Which of the following is true about oral therapy for iron deficiency anemia?
The core concept here is understanding the pharmacology and clinical management of iron deficiency anemia. Oral iron therapy is the first-line treatment, but there are specific guidelines about dosage, timing, side effects, and monitoring. The correct answer would likely relate to one of these aspects.
Looking at common true statements: Oral ferrous salts are the standard. They're best absorbed on an empty stomach, but taken with food if there's GI upset. Dose is usually 200-300 mg elemental iron daily. Side effects include constipation, black stools. Monitoring Hb response within 2-4 weeks, and continuing therapy for 3-6 months after Hb normalization to replenish stores.
Now, the options are A to D, but they're not provided. But the correct answer in the example is option C: "The recommended daily dose is 200-300 mg of elemental iron." That's a high-yield point. Let me verify. Yes, the standard dose for adults is indeed 200-300 mg elemental iron daily, divided into 1-2 doses. So the correct answer is C.
For the wrong options, common distractors might include: taking with milk (which decreases absorption), using ferrous sulfate as the form (which is correct, but maybe another option is about a different form), or incorrect dosage amounts like 60-120 mg (which is too low). Also, maybe stopping once Hb is normal, but treatment should continue to restore stores.
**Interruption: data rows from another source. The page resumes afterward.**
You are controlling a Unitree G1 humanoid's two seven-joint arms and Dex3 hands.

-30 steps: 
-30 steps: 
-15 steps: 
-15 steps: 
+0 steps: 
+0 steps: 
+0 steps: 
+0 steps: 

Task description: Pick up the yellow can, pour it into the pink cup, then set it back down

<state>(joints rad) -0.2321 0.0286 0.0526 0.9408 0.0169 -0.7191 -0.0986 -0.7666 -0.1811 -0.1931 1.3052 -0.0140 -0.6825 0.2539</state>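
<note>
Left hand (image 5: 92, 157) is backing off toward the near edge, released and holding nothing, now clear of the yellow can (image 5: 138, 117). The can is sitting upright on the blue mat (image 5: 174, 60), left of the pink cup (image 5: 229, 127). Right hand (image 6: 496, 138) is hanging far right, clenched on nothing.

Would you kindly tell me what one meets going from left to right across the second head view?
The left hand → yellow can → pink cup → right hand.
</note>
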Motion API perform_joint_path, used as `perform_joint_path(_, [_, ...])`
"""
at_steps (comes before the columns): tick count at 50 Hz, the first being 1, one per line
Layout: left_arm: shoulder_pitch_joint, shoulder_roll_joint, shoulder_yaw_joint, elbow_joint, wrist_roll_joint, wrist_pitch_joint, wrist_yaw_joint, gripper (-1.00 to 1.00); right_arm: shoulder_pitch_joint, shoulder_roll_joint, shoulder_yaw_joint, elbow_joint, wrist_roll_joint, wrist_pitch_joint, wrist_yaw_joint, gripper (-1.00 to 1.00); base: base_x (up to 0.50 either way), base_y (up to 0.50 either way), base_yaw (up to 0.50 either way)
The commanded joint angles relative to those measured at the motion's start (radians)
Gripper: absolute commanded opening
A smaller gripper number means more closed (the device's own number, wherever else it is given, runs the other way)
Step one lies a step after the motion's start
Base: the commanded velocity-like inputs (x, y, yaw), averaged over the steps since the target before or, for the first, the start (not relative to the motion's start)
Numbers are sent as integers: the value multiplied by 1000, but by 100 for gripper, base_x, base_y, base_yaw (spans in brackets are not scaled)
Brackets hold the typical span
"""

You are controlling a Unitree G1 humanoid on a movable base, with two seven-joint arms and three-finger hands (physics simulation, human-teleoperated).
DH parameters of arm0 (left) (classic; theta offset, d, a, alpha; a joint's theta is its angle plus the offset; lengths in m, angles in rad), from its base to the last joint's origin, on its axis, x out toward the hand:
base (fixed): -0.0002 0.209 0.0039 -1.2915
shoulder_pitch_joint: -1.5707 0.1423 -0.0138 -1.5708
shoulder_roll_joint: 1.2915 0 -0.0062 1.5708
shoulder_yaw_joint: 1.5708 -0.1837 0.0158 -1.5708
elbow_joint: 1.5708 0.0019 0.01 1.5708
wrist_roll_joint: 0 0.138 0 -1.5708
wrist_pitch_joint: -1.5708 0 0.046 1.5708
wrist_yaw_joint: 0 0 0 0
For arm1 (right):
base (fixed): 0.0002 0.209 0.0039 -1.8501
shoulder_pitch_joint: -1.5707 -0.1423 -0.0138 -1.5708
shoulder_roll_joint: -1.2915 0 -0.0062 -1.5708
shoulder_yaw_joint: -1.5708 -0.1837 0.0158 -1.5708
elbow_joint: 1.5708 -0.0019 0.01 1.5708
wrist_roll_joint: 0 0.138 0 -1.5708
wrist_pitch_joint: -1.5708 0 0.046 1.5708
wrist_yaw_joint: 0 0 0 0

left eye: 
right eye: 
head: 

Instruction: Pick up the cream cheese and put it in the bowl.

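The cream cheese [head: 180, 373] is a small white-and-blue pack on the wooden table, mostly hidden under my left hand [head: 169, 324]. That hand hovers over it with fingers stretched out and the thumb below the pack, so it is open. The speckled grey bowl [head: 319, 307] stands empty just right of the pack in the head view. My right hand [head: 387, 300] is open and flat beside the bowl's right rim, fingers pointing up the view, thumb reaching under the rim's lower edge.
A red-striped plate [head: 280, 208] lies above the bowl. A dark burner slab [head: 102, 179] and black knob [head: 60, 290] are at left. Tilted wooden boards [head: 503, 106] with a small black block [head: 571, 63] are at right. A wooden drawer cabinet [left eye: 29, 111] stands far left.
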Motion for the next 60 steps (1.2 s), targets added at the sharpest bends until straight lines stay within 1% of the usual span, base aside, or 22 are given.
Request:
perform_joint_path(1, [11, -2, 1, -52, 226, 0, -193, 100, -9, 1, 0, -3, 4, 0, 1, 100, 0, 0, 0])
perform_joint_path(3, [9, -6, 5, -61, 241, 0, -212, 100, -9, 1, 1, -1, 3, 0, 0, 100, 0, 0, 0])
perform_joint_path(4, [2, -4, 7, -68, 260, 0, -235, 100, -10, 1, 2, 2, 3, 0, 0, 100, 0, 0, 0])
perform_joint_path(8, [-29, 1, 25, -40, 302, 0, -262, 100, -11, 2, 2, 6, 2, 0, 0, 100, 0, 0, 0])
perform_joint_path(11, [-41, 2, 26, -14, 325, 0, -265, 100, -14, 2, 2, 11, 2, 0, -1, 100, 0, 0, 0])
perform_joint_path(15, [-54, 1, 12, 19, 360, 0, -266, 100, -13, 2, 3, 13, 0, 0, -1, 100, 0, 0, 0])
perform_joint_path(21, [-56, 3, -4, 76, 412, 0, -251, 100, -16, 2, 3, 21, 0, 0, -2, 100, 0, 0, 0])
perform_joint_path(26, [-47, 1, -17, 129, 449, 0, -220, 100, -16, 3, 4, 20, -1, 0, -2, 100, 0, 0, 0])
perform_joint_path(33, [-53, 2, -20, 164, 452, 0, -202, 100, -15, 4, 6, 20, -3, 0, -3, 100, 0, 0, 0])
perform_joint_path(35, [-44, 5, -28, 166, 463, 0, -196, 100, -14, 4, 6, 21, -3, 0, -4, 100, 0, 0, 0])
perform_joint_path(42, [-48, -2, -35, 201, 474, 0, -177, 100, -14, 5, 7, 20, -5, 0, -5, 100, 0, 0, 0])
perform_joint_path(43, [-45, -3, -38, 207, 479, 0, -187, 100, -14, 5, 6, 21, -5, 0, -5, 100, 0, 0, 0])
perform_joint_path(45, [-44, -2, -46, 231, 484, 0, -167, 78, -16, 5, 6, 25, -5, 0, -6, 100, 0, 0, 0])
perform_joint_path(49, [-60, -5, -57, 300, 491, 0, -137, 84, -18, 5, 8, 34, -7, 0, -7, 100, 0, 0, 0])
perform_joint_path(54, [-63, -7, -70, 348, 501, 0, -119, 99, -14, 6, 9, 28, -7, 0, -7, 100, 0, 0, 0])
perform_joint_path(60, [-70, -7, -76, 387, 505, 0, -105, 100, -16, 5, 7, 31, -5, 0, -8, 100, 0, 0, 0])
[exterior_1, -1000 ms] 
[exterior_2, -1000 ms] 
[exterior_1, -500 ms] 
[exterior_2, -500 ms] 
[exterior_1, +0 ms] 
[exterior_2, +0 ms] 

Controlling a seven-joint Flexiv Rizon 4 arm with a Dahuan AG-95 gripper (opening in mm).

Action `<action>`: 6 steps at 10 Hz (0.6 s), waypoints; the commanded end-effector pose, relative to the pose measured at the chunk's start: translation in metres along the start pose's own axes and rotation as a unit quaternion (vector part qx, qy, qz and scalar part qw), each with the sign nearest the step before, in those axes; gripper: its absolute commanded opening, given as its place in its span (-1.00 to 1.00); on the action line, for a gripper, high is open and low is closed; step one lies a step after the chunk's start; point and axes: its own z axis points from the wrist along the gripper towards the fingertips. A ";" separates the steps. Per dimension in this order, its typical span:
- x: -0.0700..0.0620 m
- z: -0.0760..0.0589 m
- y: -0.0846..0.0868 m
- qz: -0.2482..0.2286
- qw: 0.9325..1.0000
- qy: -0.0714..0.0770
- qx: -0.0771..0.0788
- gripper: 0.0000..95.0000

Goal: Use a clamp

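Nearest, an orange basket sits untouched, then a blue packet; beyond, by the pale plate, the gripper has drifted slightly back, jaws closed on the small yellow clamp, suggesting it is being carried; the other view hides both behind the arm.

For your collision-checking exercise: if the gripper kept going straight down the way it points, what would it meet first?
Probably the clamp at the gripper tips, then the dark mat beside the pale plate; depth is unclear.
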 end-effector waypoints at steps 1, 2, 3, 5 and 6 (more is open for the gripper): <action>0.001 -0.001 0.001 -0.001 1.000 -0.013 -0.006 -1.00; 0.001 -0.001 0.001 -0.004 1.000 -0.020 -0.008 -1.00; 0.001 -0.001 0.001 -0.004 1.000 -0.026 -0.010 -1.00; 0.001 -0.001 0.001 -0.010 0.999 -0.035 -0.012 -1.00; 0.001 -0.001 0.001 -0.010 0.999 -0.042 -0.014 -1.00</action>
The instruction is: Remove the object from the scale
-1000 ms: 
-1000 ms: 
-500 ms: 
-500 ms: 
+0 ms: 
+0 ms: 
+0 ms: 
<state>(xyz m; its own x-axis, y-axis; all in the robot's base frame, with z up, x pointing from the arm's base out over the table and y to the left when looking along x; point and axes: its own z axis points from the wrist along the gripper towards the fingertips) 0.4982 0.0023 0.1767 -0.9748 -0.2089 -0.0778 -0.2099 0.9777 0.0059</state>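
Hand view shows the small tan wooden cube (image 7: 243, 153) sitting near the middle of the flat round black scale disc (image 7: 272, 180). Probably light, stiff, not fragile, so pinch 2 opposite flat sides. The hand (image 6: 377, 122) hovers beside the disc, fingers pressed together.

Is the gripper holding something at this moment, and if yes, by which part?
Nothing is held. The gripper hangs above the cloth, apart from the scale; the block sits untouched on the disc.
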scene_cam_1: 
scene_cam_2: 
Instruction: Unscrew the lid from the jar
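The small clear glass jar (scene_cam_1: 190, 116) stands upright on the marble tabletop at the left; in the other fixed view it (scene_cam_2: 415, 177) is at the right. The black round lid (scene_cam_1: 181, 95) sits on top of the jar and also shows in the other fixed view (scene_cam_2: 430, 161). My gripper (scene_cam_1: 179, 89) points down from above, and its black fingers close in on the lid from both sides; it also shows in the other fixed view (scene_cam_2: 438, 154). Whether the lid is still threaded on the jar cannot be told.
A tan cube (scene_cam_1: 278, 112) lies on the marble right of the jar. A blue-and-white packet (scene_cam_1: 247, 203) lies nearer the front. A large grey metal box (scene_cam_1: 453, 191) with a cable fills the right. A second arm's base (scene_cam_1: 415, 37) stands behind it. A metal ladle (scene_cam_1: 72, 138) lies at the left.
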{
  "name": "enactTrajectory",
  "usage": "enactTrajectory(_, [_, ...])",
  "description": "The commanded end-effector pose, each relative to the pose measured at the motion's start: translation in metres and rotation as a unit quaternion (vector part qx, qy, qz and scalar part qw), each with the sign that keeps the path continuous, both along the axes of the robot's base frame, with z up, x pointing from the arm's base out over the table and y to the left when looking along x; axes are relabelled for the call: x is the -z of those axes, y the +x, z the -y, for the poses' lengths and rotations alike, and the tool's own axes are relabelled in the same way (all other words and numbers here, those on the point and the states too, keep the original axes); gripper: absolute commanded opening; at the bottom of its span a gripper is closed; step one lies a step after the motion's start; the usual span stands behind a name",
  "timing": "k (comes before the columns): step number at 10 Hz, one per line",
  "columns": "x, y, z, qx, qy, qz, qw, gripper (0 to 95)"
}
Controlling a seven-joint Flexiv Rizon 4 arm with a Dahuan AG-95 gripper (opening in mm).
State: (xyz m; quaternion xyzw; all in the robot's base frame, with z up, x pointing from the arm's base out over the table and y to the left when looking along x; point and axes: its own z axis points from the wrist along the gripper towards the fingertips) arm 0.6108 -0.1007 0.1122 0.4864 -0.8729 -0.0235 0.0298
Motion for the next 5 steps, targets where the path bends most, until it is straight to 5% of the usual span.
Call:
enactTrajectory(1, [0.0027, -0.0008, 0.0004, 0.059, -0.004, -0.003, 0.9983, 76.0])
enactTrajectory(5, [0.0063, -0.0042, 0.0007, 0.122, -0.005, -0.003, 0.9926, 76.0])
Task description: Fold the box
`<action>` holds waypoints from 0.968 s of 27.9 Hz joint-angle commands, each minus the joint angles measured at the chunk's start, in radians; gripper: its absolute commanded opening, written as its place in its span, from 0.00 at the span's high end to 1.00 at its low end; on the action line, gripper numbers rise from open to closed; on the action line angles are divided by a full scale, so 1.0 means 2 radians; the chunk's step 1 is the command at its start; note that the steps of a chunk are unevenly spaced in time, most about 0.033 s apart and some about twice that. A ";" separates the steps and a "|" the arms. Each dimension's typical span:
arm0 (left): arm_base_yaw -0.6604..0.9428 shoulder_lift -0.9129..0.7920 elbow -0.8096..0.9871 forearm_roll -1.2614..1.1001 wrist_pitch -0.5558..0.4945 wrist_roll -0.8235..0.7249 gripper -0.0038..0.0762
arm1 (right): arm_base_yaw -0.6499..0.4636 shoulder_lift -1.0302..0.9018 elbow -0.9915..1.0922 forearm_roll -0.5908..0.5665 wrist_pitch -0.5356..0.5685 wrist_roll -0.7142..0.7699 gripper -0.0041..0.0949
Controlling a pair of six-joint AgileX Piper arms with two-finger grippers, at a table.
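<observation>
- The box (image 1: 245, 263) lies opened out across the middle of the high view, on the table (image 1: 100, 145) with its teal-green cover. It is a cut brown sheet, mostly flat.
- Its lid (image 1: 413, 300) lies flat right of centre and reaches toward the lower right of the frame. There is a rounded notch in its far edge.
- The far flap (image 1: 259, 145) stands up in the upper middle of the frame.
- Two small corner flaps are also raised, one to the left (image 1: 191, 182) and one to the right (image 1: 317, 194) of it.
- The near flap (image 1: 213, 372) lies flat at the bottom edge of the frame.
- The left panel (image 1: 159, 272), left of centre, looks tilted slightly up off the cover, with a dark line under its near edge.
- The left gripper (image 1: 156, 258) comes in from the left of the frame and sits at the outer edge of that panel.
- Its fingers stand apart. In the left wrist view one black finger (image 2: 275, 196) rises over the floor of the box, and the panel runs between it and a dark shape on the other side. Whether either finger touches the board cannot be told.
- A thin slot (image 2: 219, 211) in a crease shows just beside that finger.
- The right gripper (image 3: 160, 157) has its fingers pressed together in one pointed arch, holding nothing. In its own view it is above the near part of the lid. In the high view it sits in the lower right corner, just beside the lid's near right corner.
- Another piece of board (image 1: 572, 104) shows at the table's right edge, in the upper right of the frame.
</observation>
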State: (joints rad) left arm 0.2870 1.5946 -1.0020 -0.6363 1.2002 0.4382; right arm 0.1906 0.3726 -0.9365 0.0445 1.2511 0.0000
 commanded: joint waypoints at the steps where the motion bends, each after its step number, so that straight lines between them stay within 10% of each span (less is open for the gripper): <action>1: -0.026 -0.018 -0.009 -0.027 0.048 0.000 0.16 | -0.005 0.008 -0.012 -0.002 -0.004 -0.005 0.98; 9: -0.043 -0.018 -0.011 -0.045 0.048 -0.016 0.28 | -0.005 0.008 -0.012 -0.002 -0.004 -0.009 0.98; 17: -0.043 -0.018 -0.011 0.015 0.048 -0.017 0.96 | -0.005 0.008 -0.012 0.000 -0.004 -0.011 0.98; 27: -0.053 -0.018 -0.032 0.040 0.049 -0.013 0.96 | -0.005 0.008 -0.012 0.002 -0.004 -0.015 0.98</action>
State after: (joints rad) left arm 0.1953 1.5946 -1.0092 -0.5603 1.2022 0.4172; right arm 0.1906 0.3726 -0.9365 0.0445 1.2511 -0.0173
Clinical pearl: Remember that even though Hb improves in weeks, treatment needs to last months to replenish iron stores. Also, taking with ascorbic acid (vitamin C) enhances absorption. Avoid calcium or antacids with iron.
Putting it all together in the required sections. Make sure each section is concise, uses bold for key terms, and stays within the character limit. Check for medical accuracy and clarity.
**Core Concept**
Oral iron therapy for iron deficiency anemia relies on ferrous salts (e.g., ferrous sulfate) as first-line treatment. Absorption occurs primarily in the duodenum, with peak bioavailability on an empty stomach and enhanced uptake when combined with ascorbic acid.
**Why the Correct Answer is Right**
The recommended daily dose of elemental iron is **200β300 mg**, divided into 1β2 doses. Ferrous salts are preferred due to their bioavailability and cost-effectiveness. Therapy should continue for **3β6 months after hemoglobin normalization** to replenish iron stores. Monitoring for gastrointestinal side effects (e.g., constipation, black stools) and avoiding concurrent administration with calcium, antacids, or tetracyclines is critical.
**Why Each Wrong Option is Incorrect**
**Option A:** "Iron is best absorbed with milk or antacids." β Incorrect; milk and antacids bind iron, reducing absorption.
**Option B:** "Ferric citrate is the most commonly prescribed form." β Incorrect; ferrous sulfate is standard due to lower cost and efficacy.